Dans cette fumée, le zéro, posé par l’ouverture de ma bouche qui a dit oui aux griffons, oui, je ne sais pas pourquoi, je ne sais pas comment, au ravage de nos sillons, de nos haies, de nos fortifications calculées sur les lois de la matière dont nous sommes, oui aux faces sans œil, trouées, saillies par les myriapodes, par les lombrics, par les mélanogasters pour leur ponte, léchées par le sang quand il fuse, oui, aux faces fascinantes dont la promesse est toujours ce baiser avec la langue dont l’odeur de chien me fera vierge encore, me fera leur corps, oui aux faces qui ne sont pas des visages, qui sont des corps qu’un chef décapité conduit, oui au secret de leur salive qui a pris le goût de tout ce que leur gueule à babines a gardé sous la langue de chairs faites et de fèces pendant que les civilisations passaient, oui à ce goût.
J’attends que se produise ma dissolution dans la plaine, emporté par cette fumée organique qu’ils respirent et qu’ils fabriquent, au sein de leur gorge alliée aux sels, aux croissances du milieu des roches, aux sables sans une goutte, aux blancheurs des millénaires et leurs irrépressibles surgeons et leurs irrépressibles racines broyant le calcaire des fosses nasales, j’attends que se produise mon crâne éclaté sous la vigueur d’un végétal naissant, fou de soleil, pompant pour sa substance les minéraux que mon corps aura passé sa jeunesse à sauver pour lui en bâtons, en plaques terrestres dont le foyer central est sur le point de sauter, j’attends le moment d’entrer dans cet azote, dans cette enveloppe de lumière basse où je n’ai pas pris forme, dans cette source, dans cet élément où je suis instable, promesse de moi-même, où redeviennent possibles toutes les combinaisons qui ne m’ont pas fait, j’attends que cingle sur ma bouche le cuir d’une lanière, qu’il y allume le feu, j’attends le lait de ce feu, sa coulée dans ma gorge et qu’elle attrape le scintillement de ce feu, que le crépitement de ce feu ouvre une colonne à ses grondements, à ses percussions, à son cri en puissance.
J’attends que les pupilles blanches sur lesquelles ont été cousues leurs paupières captent ma chaleur de vivant, captent mon éclat et s’y fixent.
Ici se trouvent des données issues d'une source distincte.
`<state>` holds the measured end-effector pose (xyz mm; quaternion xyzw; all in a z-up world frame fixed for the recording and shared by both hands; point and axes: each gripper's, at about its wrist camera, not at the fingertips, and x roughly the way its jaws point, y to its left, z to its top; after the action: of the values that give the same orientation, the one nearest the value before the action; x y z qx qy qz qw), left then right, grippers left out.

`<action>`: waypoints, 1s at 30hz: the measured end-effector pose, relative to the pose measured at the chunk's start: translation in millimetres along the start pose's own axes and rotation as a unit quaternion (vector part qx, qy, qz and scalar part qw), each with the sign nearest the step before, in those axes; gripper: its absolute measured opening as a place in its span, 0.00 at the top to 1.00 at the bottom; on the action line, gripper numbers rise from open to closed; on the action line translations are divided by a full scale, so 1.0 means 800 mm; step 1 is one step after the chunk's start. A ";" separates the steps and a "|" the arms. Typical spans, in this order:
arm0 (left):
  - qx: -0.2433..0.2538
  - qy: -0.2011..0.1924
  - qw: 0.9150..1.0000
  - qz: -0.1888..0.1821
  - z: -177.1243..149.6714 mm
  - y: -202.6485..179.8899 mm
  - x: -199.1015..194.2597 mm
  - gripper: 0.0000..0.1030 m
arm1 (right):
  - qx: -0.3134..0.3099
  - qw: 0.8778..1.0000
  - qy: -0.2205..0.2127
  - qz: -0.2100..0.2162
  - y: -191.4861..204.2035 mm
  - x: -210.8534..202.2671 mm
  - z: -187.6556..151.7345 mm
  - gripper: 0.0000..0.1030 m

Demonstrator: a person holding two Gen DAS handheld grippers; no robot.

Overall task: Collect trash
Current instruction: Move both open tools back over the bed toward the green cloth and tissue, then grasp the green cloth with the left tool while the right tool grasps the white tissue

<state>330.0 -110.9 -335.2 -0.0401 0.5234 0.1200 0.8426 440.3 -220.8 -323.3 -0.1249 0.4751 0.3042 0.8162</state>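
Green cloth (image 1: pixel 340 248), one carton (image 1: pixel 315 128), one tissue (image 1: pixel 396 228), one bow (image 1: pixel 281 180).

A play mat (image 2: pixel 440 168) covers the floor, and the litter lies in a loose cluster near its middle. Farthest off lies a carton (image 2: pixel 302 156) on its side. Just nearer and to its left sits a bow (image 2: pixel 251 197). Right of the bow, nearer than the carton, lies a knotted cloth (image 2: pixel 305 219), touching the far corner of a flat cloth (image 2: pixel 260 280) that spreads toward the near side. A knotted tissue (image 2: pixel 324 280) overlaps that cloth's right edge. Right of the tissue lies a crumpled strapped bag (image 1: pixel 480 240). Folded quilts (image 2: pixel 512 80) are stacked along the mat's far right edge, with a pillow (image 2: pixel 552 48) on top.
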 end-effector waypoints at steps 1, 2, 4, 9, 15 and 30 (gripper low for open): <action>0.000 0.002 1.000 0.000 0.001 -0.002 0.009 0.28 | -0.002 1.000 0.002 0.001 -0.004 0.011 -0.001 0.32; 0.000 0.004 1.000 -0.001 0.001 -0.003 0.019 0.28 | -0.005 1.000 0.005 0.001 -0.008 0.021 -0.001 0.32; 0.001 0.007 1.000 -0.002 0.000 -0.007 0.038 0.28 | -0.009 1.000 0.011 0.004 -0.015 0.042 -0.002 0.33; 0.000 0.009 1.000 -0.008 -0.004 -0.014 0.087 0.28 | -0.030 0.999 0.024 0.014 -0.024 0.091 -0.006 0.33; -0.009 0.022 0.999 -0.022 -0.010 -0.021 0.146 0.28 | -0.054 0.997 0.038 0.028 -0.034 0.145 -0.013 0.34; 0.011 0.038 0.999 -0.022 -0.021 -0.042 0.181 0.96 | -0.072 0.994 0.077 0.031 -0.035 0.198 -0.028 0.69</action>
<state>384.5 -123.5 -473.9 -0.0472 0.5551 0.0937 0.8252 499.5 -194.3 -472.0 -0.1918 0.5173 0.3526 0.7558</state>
Et j’aurai une langue pour essuyer l’arme quelle qu’elle soit du faucheur attiré par ma gueule, lisse d’un petit nombre de désert, d’un plus petit nombre encore de prairies, et j’aurai une langue pour fouiller, moi aussi, moi comme eux, les orifices dont les broches de cuivre n’ont pas fermé les lèvres, j’irai dedans, une fois transformé en sang, une fois transformé en ventre ouvert, avec mes ailes de peau, avec mes vaisseaux rouges, j’irai chercher ce cri, j’attends.
Que se produise cette rencontre avec le fer qui m’ attiré jusqu’à cette barre calcaire, cette dent d’ours archaïque où le cortège furieux descend, bientôt sur nous.
Que n’importe lequel de ces cavaliers sans regard me fasse me connaître, me promettre, qu’il m’exprime de mon corps intime, qu’il y entre, qu’il y prenne pied, qu’il y implante sa corrosive racine, qu’il siège dans ce ventre qu’il aura percé, qu’il s’en fasse le centre, qu’il en soit l’astre dont j’attends d’être le corps allumé.